Some text has simply been moved. Clause 9.1.2 Evaluation of business continuity procedures has jumped from the Performance evaluation section to the Operation section and is now clause 8.6 Evaluation of business continuity documentation and capabilities.
Possibly the most significant change in the 2019 standard is that Clause 8.3 is now Business continuity strategies and solutions. This is a change that’s worth talking about as the term solutions is a new one; what does the ISO mean by this and how do solutions fit in with strategies, plans and procedures?
Let’s take an example. Based on your business impact analysis and risk assessment, you may decide that the risk of flooding of your main building is something you need to plan for. So you decide that the strategy you will adopt is to relocate to an alternative site if the worst happens.
In order to achieve this strategy, you may need one solution for emergency transport (to get people and other resources to the alternate site), a second for network redirection (so that people working at the alternate site have access to IT systems) and a third for alternate staffing (to ensure those areas of the business that are most important have enough people to support them). So that’s one strategy that makes use of three solutions to achieve it.

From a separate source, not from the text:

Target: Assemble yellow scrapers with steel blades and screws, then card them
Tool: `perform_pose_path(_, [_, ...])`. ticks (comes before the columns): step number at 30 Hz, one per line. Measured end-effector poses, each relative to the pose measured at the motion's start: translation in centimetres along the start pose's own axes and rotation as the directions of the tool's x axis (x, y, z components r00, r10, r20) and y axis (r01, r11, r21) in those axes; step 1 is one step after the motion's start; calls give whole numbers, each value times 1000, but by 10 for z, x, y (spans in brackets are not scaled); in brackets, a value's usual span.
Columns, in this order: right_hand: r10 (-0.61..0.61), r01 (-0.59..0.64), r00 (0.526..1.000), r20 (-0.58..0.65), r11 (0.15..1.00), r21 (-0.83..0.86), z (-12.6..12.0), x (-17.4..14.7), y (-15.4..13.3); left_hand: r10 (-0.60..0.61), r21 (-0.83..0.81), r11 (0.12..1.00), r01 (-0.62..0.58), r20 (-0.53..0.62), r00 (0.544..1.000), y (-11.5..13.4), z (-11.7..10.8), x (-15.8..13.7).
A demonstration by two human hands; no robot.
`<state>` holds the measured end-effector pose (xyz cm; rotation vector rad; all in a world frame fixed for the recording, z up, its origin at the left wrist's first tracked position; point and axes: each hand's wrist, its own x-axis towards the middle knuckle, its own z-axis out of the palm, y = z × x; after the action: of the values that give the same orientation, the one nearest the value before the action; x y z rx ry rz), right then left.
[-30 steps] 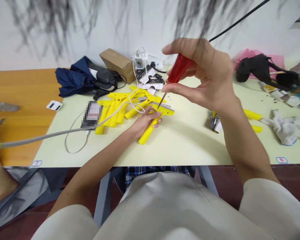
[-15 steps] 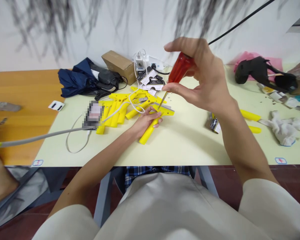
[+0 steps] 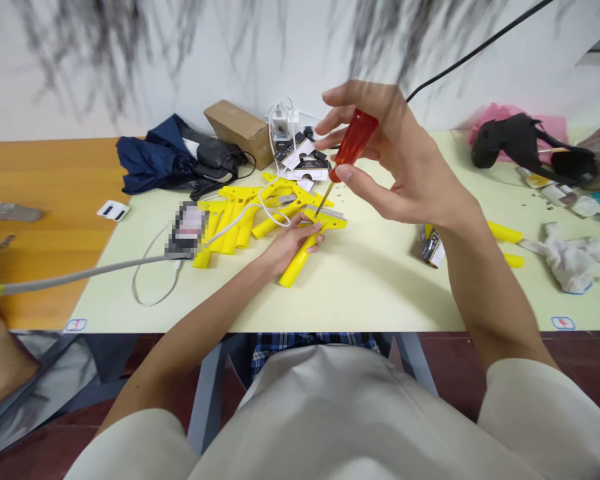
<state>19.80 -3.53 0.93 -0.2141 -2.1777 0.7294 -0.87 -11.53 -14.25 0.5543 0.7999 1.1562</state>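
Observation:
My left hand [image 3: 293, 243] is closed around a yellow scraper [image 3: 297, 265], whose handle slants down toward me. A thin metal blade shows along the scraper's far edge. Above it, my right hand [image 3: 405, 153] holds a red-handled screwdriver [image 3: 356, 137], the palm behind the handle and the thumb against its lower end. The screwdriver leans, its metal shaft running down to the scraper head near a hole or screw; the contact itself is too small to make out. Several more yellow scrapers [image 3: 243, 230] lie in a group just left of my left hand.
A phone [image 3: 186, 230] with a white cable lies left of the scrapers. Behind are a cardboard box [image 3: 241, 132], a dark blue umbrella [image 3: 150, 157] and small black-and-white boxes [image 3: 305, 163]. White gloves [image 3: 567, 257] and a black strapped item [image 3: 510, 140] lie right. Another person's limb [image 3: 3, 357] shows at left.
My right hand has turned around the screwdriver handle, with more fingers now showing on its far side. The handle has shifted slightly. My left hand and the scraper stay almost in place.

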Motion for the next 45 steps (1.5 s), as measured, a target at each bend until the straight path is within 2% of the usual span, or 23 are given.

There will then be a plan which will set out how a flooding event will be responded to. There may be more than one strategy available to cope with this type of incident, so a choice between strategies may need to be made. If you choose the alternate site strategy, a set of procedures will be invoked to deliver the solutions that make up that strategy.
These will define how to arrange emergency transport, how to redirect the network and how to find more staff. The idea is to create a flexible framework where strategies and solutions may be selected dynamically based on the circumstances, given that what actually happens is rarely what was planned for. So ISO22301 has maybe become a bit more “real world” in its approach.
So what else has changed? Well, there’s a more explicit need to define the impact types used in your business impact analysis (clause 8.2.2) and a need to consider the costs and benefits involved in choosing your strategies and solutions (clause 8.3.3).
A new note makes clear the difference between clause 6.1 Actions to address risks and opportunities (these are to do with the BCMS itself) and clause 8.2.3 Risk assessment (these risks are to do with the disruption of business activities). Generally, the wording has changed in a lot of areas too numerous to mention.
I hope you can see that the 2019 version of ISO22301 is by no means the same document as its predecessor. An assumption is that it may trip you up at audit time if you’re transitioning from one to the other, so be careful.
In our toolkit, we’ve worked hard to address the new version of the standard in a no-nonsense, effective way, always with the obvious thought that business continuity has never been a more important issue than it is today.